One significant change made to the British version was the title. The French original is called Tobie Lolness and the sequel Elisha’s Eyes. De Fombelle has mixed feelings about the alterations, particularly to the second book – Elisha is the name of his young daughter – but accepts the reasons the changes were necessary for a British readership.
‘For us, Lolness is a fantastic name, but it’s a fantastical name,’ explains Ardizzone. ‘Nobody knows Timothee to begin with, nobody knows the Toby character to begin with, so you want something that’s going to be memorable and that’s going to draw you in.
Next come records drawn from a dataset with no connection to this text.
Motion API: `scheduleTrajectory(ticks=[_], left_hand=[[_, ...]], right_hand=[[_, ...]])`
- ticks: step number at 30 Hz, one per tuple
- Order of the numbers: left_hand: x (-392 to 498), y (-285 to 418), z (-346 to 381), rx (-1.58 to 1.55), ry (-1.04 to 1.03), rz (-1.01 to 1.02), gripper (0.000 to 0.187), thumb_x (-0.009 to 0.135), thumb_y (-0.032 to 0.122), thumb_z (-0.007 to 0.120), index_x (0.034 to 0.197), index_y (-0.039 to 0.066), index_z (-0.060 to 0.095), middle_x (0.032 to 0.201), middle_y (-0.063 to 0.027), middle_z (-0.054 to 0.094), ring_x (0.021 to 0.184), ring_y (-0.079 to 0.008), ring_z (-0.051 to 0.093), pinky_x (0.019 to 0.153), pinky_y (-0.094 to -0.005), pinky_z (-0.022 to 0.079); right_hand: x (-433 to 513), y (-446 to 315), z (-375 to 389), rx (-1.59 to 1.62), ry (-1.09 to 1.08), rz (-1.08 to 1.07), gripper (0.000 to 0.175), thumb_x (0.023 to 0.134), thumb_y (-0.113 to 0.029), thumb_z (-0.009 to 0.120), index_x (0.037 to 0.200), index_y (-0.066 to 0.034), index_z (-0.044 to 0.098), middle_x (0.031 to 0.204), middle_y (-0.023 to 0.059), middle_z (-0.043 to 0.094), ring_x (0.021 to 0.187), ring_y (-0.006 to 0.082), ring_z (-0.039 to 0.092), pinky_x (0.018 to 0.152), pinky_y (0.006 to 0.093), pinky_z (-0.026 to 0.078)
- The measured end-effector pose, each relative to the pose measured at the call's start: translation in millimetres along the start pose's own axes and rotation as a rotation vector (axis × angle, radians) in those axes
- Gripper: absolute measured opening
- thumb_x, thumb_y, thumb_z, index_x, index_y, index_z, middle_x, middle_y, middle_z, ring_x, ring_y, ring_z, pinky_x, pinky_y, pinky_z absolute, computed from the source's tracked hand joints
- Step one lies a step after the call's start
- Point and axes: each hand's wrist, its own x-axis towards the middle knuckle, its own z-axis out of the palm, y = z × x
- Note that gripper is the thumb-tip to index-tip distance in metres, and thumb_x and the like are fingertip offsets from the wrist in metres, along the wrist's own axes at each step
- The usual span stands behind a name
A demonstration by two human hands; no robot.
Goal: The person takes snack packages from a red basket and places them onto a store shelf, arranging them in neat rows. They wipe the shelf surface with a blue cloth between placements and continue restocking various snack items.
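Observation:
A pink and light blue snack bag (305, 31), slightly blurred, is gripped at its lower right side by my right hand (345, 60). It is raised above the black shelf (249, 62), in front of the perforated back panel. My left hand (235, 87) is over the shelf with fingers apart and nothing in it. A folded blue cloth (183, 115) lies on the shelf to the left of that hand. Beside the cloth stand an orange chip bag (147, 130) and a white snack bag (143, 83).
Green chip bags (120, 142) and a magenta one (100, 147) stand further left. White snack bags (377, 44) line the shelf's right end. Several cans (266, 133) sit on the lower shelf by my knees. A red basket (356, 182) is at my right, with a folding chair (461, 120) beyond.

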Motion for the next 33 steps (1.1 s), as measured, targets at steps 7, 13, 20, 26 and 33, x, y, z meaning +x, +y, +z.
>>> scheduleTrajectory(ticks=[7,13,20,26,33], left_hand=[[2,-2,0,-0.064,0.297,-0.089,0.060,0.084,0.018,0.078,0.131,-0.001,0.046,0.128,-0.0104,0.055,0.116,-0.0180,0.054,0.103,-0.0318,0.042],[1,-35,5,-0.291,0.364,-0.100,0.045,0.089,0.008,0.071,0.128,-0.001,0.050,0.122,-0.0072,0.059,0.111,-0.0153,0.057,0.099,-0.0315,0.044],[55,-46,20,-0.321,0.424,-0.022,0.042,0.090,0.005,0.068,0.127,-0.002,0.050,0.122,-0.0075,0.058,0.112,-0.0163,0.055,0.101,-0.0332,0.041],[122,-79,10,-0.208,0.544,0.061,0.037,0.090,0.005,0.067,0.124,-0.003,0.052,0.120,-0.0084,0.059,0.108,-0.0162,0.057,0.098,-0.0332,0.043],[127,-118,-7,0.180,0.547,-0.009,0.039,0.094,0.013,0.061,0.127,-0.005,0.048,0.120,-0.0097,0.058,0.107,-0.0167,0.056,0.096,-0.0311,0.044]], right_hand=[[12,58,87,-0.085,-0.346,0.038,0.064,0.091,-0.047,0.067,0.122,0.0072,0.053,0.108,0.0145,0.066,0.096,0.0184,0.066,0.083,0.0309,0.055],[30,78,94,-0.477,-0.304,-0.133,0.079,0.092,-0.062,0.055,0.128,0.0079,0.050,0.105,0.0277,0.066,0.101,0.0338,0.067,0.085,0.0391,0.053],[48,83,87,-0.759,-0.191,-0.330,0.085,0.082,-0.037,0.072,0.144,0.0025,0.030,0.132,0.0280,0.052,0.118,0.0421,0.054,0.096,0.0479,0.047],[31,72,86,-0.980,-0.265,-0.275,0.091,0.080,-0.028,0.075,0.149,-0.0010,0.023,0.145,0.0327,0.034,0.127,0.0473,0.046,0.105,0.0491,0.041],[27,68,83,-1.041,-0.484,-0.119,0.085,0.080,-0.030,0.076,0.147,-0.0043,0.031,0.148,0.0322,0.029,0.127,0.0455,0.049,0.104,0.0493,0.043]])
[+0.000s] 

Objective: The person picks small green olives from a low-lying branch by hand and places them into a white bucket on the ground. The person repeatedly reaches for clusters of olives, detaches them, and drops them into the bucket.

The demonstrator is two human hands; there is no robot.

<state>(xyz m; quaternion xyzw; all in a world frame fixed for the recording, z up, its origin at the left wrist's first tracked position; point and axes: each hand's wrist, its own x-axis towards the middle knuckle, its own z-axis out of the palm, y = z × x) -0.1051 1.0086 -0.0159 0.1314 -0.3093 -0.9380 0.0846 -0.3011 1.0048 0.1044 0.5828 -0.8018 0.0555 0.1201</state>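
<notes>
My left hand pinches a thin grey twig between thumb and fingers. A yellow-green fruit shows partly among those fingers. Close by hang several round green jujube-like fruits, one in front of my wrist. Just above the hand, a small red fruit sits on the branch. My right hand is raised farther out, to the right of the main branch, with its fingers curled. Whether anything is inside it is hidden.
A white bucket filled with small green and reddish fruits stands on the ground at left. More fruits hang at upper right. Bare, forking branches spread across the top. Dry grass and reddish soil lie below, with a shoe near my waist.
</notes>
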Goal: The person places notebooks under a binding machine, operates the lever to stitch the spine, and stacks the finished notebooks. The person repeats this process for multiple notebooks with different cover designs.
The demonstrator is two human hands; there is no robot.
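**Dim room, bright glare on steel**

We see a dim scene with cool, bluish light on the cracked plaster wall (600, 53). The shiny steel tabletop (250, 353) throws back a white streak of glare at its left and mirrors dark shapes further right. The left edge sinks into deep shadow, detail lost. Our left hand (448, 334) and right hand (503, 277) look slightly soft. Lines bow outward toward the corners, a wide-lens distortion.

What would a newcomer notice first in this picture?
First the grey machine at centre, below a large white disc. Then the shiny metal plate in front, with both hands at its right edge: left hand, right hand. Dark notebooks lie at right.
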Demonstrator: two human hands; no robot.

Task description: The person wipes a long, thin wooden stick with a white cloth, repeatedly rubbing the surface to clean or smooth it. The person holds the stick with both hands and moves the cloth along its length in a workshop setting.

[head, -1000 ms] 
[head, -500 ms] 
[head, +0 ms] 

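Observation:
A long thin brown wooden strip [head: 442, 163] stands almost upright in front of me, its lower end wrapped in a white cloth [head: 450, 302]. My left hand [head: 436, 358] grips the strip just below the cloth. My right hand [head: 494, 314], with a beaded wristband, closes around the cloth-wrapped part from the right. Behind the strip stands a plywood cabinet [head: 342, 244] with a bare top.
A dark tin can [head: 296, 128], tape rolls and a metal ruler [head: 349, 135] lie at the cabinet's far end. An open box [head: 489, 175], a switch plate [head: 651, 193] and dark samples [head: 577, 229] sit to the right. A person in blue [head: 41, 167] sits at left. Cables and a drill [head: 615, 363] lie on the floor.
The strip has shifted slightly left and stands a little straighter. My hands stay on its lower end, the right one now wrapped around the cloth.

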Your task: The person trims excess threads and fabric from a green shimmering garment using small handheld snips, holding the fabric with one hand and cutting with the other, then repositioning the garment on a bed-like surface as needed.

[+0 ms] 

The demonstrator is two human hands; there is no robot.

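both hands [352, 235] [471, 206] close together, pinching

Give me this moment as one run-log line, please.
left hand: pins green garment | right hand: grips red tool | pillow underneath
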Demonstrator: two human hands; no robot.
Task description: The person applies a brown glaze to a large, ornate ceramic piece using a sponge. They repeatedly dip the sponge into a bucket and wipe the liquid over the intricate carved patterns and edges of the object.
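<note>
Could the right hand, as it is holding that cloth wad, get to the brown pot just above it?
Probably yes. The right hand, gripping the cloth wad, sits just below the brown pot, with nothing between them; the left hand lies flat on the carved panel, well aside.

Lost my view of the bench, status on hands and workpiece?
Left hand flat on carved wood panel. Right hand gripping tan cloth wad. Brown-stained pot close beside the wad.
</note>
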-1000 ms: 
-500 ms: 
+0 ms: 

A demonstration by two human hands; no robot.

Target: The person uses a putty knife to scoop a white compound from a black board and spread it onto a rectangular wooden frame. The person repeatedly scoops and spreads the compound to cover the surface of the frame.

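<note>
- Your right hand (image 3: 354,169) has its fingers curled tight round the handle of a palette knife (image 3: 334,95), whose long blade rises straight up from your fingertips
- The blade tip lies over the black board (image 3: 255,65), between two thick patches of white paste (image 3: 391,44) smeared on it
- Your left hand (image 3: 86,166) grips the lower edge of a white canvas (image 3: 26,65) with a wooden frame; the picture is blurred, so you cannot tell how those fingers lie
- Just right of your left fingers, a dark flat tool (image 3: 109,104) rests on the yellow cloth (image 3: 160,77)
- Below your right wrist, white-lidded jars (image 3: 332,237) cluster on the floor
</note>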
'For the second book, we had worked hard to get an audience for Toby so we wanted to keep Toby, but show that it was heading off in a different direction. You have to get this character on people’s radar.’
Although the book tackles serious issues such as racism and environmental destruction, de Fombelle keeps the tone light and avoids burdening readers with too many weighty messages.
‘I wanted to take my reader with me,’ he says. ‘A suitcase mustn’t be too heavy to come with me. Young readers have a lot of temptations. They are very busy with their lives, with TV and video games and all that. So because I wanted them to come with me through the story it was really natural for me to be light, light. So the main thing was my story and the destiny of my characters.’
If de Fombelle has an obvious attachment to his characters, this is in large part because many of them are based on himself and his family.
'I put a lot of personal things in this book', he admits. ‘In your first novel you write about your problems, your loves, and here I wanted something very generous and very far from my life, but there’s a lot of my life in this book. There are a lot of escapes from prison. My grandfather was in jails in Germany during the war.
Ever since I was three or four he told me about his escapes in the car when we went to the countryside. He told me, “When you are in prison your mission is to escape.” I thought I would be in prison one day! When you are six that’s really something.
‘Yesterday I talked with Sarah about my sister, who was adopted. She is Indian and she’s French. When I invented the character of Mano, who has problems with his family, it was exactly when my sister has problems with us.
'Four brothers and one sister, and her fight is to say “I’m different from you, and I want to be different.” So she made everything different, so there were problems. When I reread my book, it’s full of personal things…Democracy too.
There were a lot of things in France – Le Pen and the extreme right – when I was writing my book. I wrote very personal plays - very dense and very intimate - but they’re less intimate than the book.
Although some French critics felt that the ending was too optimistic, the author is unapologetic. ‘I wanted something soft, gentle, and I wanted windows open about hope. When I invented the main characters I first wrote “T”, like Timothee, then Tobie. I wanted to recognise myself in this character. I wanted him to be happy at the end, as I wanted to be happy.’
Timothee de Fombelle
After becoming a literature teacher, Timothee taught in Paris and Vietnam before choosing the bohemian life of the theatre. Author of a dozen plays, he writes, designs, builds sets and directs the actress he admires the most, his wife Laetitia. They have a young daughter, Jeanne Elisha, who already loves climbing trees.